La decisión entrará en vigor el próximo 21 de enero y se mantendrá hasta que se complete una revisión integral de los protocolos de visado, lo que representa un endurecimiento significativo de las directrices adoptadas en noviembre pasado por la administración del presidente Donald Trump.
En aquella ocasión, el gobierno estadounidense ordenó negar visas con base en criterios como la edad avanzada y la presencia de enfermedades crónicas, entre ellas diabetes y obesidad, bajo el argumento de que estos factores incrementan el riesgo de requerir atención médica costosa y prolongada.
De acuerdo con un memorando interno del Departamento de Estado, la evaluación para determinar si un solicitante puede ser considerado una posible carga pública es exhaustiva. Los funcionarios consulares deben analizar variables como el estado de salud, la edad, el dominio del idioma inglés, la situación financiera y los antecedentes de haber recibido asistencia pública o haber estado internado en instituciones.
“El criterio que más preocupa a las autoridades estadounidenses es la posible necesidad de atención médica a largo plazo, que puede ascender a cientos de miles de dólares”, señala el documento. En consecuencia, personas mayores, con sobrepeso, condiciones médicas preexistentes, recursos económicos limitados o con historial de apoyos gubernamentales enfrentarán una alta probabilidad de rechazo.
En su comunicado oficial, el Departamento de Estado justificó la medida al señalar que “la congelación se mantendrá hasta que Estados Unidos pueda garantizar que los nuevos inmigrantes no se enriquezcan con la riqueza del pueblo estadounidense”.

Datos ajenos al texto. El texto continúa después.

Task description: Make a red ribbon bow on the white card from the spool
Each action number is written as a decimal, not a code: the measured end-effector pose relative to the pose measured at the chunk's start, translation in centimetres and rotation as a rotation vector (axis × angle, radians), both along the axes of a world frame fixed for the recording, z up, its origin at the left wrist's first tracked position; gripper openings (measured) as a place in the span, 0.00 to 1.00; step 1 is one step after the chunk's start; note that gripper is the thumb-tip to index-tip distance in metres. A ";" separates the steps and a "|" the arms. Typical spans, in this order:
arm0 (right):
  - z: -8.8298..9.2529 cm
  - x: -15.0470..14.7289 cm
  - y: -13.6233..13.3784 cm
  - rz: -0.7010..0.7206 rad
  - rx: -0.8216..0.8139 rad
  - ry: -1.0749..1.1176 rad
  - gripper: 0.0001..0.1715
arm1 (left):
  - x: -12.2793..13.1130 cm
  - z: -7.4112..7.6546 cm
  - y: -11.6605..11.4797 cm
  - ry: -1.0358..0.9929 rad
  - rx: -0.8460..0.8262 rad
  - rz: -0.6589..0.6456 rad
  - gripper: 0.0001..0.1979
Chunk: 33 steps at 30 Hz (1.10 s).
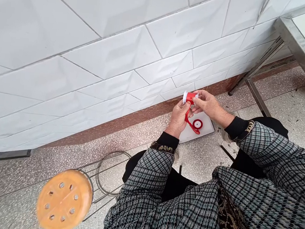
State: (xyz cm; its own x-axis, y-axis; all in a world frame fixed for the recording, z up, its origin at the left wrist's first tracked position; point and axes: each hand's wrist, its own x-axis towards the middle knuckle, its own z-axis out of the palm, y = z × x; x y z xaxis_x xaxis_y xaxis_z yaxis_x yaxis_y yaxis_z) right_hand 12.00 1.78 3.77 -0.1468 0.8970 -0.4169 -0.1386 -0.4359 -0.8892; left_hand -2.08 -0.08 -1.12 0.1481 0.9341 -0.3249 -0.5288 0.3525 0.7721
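A white spool wound with red ribbon (pixel 190 97) is held up between both hands, in front of the tiled wall. My left hand (pixel 179 118) is closed around its lower left side, with the thumb against the ribbon. My right hand (pixel 208 104) has its thumb and fingers closed at the spool's right end. A loose red ribbon length (pixel 192 126) hangs below the left hand and curls over a white board (pixel 207 126) on the floor. Beside it on the board lies a small round spool (pixel 197 124), white in the middle with a red rim.
An orange round stool (pixel 64 202) with a wire frame (pixel 105 192) lies tipped on the speckled floor at lower left. White tiles (pixel 169 65) rise ahead. A metal-legged table (pixel 298 39) stands at upper right with a wire loop on it.
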 end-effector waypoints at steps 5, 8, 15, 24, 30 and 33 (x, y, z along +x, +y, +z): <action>0.7 0.1 0.5 -0.067 -0.047 0.021 0.10 | -0.2 0.0 -0.2 0.080 -0.057 -0.023 0.27; 1.0 0.4 0.9 -0.115 -0.054 0.000 0.07 | -0.2 0.4 -0.4 0.123 -0.083 -0.036 0.27; 1.2 0.7 0.8 -0.109 -0.230 0.145 0.12 | -0.1 0.3 -0.3 0.205 -0.039 -0.001 0.22; 0.8 0.6 0.9 -0.082 -0.345 0.289 0.14 | -0.1 0.4 -0.2 0.160 -0.057 -0.008 0.18; 0.7 0.7 1.1 -0.033 -0.449 0.352 0.16 | -0.3 0.7 -0.3 0.092 -0.022 -0.019 0.24; 1.0 0.7 0.9 0.029 -0.470 0.316 0.22 | -0.3 0.6 -0.2 0.059 -0.012 -0.018 0.25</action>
State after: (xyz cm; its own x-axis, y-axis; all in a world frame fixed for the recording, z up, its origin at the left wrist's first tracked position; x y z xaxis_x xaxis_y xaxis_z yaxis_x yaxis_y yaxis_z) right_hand 12.69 2.68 4.72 -0.3507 0.6196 -0.7022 -0.3486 -0.7823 -0.5162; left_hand -2.37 -0.32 -0.50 0.1448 0.9273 -0.3452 -0.4757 0.3712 0.7974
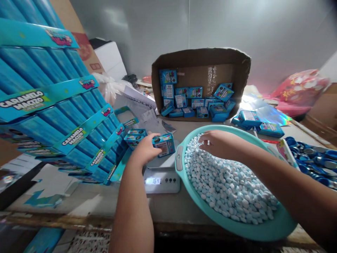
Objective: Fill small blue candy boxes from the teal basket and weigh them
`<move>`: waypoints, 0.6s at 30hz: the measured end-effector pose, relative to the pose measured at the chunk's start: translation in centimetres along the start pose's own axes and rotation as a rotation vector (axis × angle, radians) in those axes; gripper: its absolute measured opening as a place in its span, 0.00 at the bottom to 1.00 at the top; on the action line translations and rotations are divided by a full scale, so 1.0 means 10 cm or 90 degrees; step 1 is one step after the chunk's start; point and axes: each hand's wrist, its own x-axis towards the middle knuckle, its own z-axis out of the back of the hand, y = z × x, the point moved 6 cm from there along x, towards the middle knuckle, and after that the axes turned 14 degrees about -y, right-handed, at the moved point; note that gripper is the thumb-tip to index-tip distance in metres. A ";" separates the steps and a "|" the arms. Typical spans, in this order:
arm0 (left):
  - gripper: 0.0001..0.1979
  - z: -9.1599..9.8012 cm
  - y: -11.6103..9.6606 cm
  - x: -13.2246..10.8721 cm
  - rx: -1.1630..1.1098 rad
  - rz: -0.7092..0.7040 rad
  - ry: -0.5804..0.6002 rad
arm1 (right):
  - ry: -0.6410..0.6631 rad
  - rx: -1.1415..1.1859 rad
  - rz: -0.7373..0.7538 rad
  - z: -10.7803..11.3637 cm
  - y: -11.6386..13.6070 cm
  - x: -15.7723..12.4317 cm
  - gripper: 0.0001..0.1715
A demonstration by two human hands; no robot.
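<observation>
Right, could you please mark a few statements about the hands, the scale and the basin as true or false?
1. The left hand grips a small blue carton standing on the white digital scale. True.
2. The scale's display reads zero. False: it reads 164.
3. The right hand reaches into the round teal plastic basin, touching the pale oval candies. True.
4. The brown cardboard box at the back holds red bags. False: it holds more small blue cartons.
5. The basin sits on the scale. False: it sits beside the scale, to the right of it.
</observation>
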 end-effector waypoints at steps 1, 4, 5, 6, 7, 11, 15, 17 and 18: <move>0.28 0.02 -0.08 0.00 -0.010 -0.024 -0.050 | -0.007 0.014 0.010 0.01 0.01 0.00 0.14; 0.20 0.17 -0.47 -0.11 -0.020 -0.217 -0.274 | -0.023 0.036 0.008 0.02 0.01 -0.01 0.13; 0.19 0.17 -0.61 -0.18 0.011 -0.319 -0.306 | -0.027 0.036 0.003 0.02 0.00 -0.01 0.13; 0.18 0.13 -0.74 -0.26 0.055 -0.422 -0.310 | -0.030 0.035 0.001 0.02 0.00 -0.01 0.13; 0.19 0.07 -0.84 -0.34 0.100 -0.514 -0.298 | -0.032 0.032 0.000 0.02 -0.01 -0.01 0.13; 0.20 -0.05 -0.97 -0.54 0.177 -0.715 -0.348 | -0.037 0.022 -0.004 0.00 -0.02 0.00 0.15; 0.22 -0.07 -0.95 -0.56 0.173 -0.756 -0.385 | -0.041 0.031 -0.008 0.01 -0.03 -0.01 0.17; 0.21 -0.06 -0.91 -0.51 0.162 -0.719 -0.375 | -0.037 0.031 -0.007 0.01 -0.03 -0.01 0.16; 0.21 -0.06 -0.89 -0.47 0.162 -0.695 -0.363 | -0.036 0.030 -0.004 0.01 -0.03 -0.01 0.16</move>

La suspensión impacta a Colombia y a varios países de América Latina, entre ellos Brasil, Cuba, Guatemala, Haití, Nicaragua y Uruguay. No obstante, la mayoría de las nacionalidades incluidas pertenecen a África y Medio Oriente. También figuran países y territorios como Rusia, Moldavia, Tailandia, así como naciones del Caribe como Bahamas y Bermuda.
La decisión ha generado preocupación entre organizaciones defensoras de los derechos de los migrantes, que advierten sobre un aumento en la discriminación basada en condiciones de salud y nivel socioeconómico, mientras que el gobierno estadounidense sostiene que la medida es necesaria para proteger las finanzas públicas y el sistema de salud del país.